What to produce:
Repeat verbatim every line of the material, beginning at the line that holds "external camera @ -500" and ending at its last line.

Given material:

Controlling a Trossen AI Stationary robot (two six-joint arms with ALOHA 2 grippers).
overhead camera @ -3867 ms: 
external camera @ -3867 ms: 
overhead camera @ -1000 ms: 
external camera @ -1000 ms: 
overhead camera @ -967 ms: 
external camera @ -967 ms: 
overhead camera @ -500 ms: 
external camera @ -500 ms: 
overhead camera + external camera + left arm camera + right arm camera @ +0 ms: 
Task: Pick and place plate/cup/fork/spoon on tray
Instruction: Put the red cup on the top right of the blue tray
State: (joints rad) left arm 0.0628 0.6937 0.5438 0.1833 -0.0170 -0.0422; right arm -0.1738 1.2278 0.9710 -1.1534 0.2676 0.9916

Exercise response:
external camera @ -500 ms: 
overhead camera + external camera + left arm camera + right arm camera @ +0 ms: 
Task: Pick and place plate/cup/fork/spoon on tray
Instruction: Put the red cup on the top right of the blue tray
State: (joints rad) left arm 0.0628 0.6937 0.5438 0.1833 -0.0170 -0.0422; right arm -0.1738 1.2278 0.9710 -1.1534 0.2676 0.9916

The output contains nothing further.